1:00pm - Get a craving for chocolate. Put on pants and walk to Arsicault Bakery to buy 3 different croissants.
2:00pm - Stop by the plant nursery and buy 2 new plant babies.
2:30pm - Veg out some more on the couch while watching a Fixer Upper marathon and eat a chocolate croissant.
4:30 pm - Call my Momma!
5:30 pm - Start a terrible that is too embarassing to share.
6:30 pm - Reuben comes home, tell each other how our days went, and get ready to go out for a friend's birthday.

That was my day and it was freaking awesome! I was so happy, I couldn't stop smiling! My mental health day really did a lot to help me reset and put me back into balance. I came back to work on Monday feeling so refreshed : ) and so far it has been a pretty good week (it's only Tuesday 😜 ).

You know what else helps put you back into balance? Making Matcha Popcorn with one of your very best friends! I mentioned in my last post how I got to spend the day with my dear friend, Kate! She gave me the idea for this matcha popcorn a few months ago, when she moved to LA and picked up this sweet popcorn treat at Sweet Fin Poke. The popcorn is coated in a matcha white chocolate and then perfectly sprinkled with salt and black sesame seeds. I'm down for anything white chocolate! And with matcha, flakey salt, and black sesame! Seriously, all my favorite ingredients. It sounded like the most amazing treat so I had to make it for myself. It is insanely easy to make. The salt helps balance out the sweetness of the white chocolate and black sesame seeds are a nice flavor surprise to contrast the matcha. So good. But also really dangerous. I kept a big bowl of it out while I was preparing our Chinese New Year dinner and I had to physically remove it from the room I was in so that there would still be some left for our guests. Popcorn on the stove top was also a new experience for me. It was so much fun! And hilarious to see someone (Reuben) jump a little when the popcorn is still popping the bowl hehehehe

I hope you all have a calm and refreshing weekend coming up! Maybe make some Matcha Popcorn with your best friend! 


Matcha Popcorn

Materials:
2 tbsp coconut oil + 1 tbsp for coating
6 tbsp popcorn kernels
8oz white chocolate
1 1/2 tsp matcha powder
flakey sea salt
black sesame seeds

Steps:
1. Melt 1 tbsp of coconut oil in a pot over medium heat. Add in one kernel of corn into the pot and cover until it pots. Once the kernel pops add in 3 tbsp of popcorn kernels. Cover and heat for 60 to 90 seconds until all the kernels pop. Immediately place popcorn in a large pot. Repeat steps with other half of kernels.

2. Set up a double boiler to melt your white chocolate. Add enough water in a small pot so that you have 2" of water. Bring water to a slight slimmer.

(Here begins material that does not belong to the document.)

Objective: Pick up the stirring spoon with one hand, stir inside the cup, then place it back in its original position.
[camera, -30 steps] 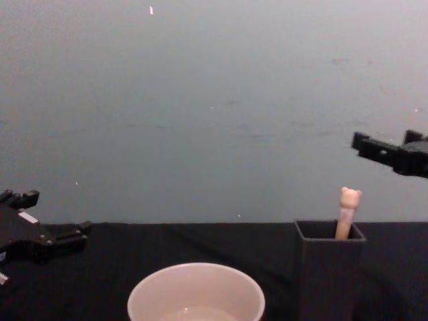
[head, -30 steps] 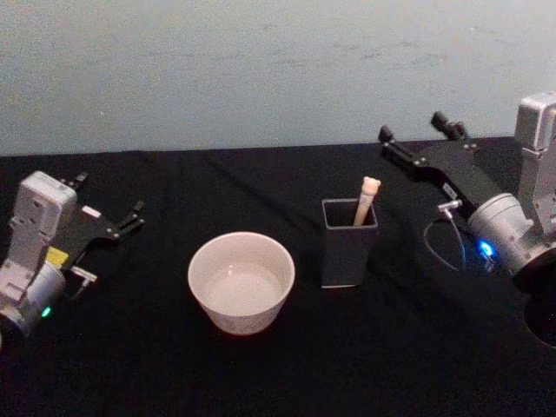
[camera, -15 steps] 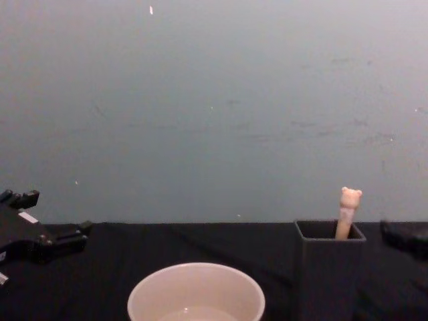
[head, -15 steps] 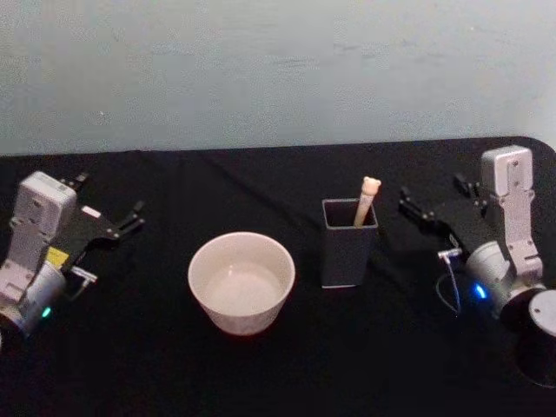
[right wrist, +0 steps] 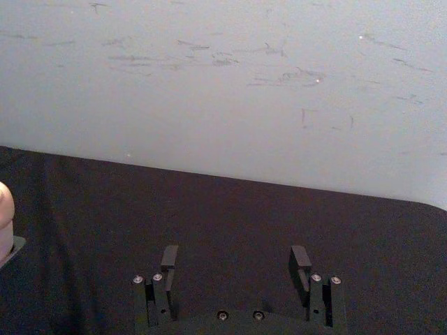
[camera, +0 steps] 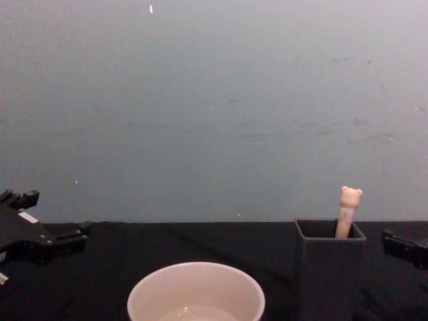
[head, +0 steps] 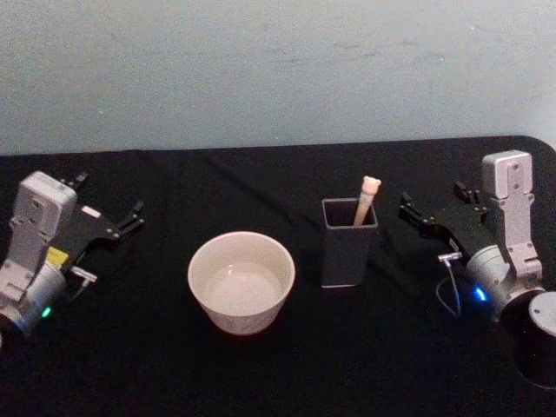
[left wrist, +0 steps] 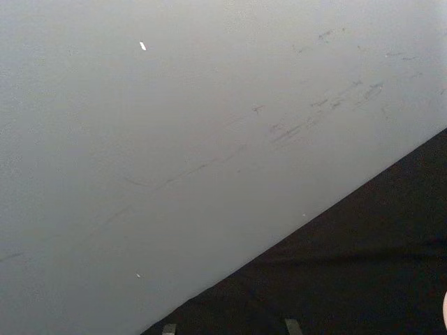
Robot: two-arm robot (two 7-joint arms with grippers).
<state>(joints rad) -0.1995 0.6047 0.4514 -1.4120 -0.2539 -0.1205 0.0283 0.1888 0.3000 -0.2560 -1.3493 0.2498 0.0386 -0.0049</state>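
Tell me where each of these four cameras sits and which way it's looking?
Head view: high up, looking down at the cup, the holder with the stirring spoon, the left gripper and the right gripper.
Chest view: low, looking across the table; both grippers at its edges.
Left wrist view: faces the wall and table edge.
Right wrist view: faces the wall over its own open fingers.
Head and chest views share cup, holder, spoon.

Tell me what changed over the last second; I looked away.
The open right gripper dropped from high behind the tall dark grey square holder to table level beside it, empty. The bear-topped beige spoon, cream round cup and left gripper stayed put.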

Place a heat proof bowl on top of the pot of water. 

3. Add white chocolate and 1 tbsp of coconut oil to the bowl. Whisk the chocolate as it starts to melt. Add matcha powder and continue to whisk until the chocolate is completely smooth. Remove from the heat and allow to cool for 5 minutes.

4. Drizzle matcha white chocolate mixture over the popcorn and gently toss the popcorn to coat. To make things easier, you can coat the popcorn in two batches.

5. Line a baking sheet with parchment paper. Pour the coated popcorn on the baking sheet in an even layer. Sprinkle flakey sea salt and black sesame seeds over the popcorn. Place in the fridge and allow to chill for at 2 hours, until the chocolate has hardened.

6. Break into smaller pieces and enjoy!